**WHAT THE TASK ASKS**. State how many lines of the records contain the string "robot". Give the number alone.

- Opening Delimiter -

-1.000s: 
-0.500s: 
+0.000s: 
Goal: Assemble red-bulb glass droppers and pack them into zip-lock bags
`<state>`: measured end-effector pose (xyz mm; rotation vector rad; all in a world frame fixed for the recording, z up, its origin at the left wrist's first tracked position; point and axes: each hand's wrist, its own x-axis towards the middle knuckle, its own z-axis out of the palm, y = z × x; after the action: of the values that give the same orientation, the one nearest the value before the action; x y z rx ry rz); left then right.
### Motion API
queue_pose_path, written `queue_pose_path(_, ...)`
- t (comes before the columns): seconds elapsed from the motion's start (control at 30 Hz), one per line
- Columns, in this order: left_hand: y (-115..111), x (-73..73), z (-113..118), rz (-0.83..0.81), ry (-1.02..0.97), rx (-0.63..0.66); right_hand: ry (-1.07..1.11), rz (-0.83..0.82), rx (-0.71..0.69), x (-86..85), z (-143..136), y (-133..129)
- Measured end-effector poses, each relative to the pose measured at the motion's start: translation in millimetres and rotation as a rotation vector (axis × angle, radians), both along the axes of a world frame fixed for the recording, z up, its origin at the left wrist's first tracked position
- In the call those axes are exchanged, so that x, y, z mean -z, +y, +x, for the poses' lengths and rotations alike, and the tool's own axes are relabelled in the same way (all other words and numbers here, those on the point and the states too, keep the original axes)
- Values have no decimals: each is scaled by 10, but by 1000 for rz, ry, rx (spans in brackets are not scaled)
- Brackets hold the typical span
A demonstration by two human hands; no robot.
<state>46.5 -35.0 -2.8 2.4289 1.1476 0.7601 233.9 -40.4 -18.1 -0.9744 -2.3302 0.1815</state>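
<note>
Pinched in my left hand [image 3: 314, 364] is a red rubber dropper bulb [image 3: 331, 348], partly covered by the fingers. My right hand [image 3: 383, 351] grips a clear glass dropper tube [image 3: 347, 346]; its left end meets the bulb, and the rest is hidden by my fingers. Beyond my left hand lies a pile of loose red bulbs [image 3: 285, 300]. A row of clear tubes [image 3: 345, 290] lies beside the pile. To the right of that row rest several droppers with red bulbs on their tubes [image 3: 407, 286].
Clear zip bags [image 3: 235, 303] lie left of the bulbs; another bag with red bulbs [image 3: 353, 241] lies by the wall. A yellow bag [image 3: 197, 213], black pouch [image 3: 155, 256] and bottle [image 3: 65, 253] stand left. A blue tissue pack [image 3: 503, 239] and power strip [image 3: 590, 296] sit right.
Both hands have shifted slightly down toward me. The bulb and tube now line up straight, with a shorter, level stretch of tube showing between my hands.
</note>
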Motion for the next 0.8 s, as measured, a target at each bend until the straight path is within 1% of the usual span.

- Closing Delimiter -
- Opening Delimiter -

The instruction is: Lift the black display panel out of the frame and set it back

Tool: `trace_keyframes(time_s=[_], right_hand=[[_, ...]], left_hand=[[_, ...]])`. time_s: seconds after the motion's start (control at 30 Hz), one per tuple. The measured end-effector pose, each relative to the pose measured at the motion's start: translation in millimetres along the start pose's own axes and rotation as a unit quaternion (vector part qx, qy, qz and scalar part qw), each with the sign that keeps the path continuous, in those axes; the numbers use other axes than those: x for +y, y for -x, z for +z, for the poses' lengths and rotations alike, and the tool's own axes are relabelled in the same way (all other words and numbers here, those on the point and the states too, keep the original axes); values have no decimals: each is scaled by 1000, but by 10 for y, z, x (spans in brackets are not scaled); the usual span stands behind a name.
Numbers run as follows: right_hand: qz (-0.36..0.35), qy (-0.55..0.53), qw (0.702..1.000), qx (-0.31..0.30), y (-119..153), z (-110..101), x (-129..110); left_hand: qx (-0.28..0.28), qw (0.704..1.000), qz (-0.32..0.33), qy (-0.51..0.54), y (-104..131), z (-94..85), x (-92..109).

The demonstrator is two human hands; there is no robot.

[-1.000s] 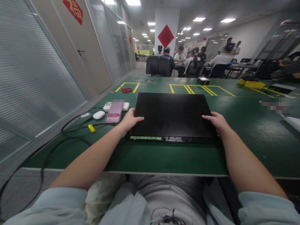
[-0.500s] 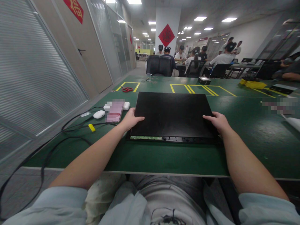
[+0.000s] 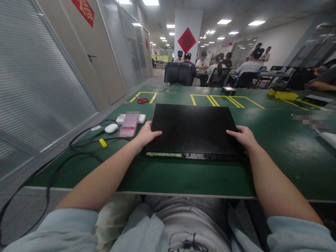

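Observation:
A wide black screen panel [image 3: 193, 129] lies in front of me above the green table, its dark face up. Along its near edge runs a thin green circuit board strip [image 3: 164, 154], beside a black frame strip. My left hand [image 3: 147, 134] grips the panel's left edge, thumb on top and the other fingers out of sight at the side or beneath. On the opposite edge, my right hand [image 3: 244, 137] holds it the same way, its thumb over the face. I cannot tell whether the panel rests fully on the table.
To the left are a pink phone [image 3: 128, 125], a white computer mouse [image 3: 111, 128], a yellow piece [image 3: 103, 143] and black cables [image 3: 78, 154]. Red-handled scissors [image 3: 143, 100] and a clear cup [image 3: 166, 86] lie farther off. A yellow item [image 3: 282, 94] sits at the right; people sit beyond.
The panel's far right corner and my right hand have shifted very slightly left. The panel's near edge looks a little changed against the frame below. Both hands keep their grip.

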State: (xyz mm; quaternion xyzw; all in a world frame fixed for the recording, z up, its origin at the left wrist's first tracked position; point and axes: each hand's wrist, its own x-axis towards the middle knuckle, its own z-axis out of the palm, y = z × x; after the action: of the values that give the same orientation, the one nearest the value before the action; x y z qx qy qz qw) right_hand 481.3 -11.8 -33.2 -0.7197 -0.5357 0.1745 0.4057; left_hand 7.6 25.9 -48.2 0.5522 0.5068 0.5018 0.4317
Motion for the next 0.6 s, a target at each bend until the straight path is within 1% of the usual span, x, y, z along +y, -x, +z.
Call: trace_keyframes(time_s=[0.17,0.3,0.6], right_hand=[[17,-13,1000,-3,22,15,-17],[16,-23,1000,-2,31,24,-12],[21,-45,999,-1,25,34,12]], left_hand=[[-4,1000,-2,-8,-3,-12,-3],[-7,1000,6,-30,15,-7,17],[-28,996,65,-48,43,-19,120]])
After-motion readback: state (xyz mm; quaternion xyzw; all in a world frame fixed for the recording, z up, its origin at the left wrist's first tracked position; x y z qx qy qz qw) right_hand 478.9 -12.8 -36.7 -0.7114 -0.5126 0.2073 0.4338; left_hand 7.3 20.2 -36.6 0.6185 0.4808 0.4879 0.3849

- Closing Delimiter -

**SOLUTION**. 2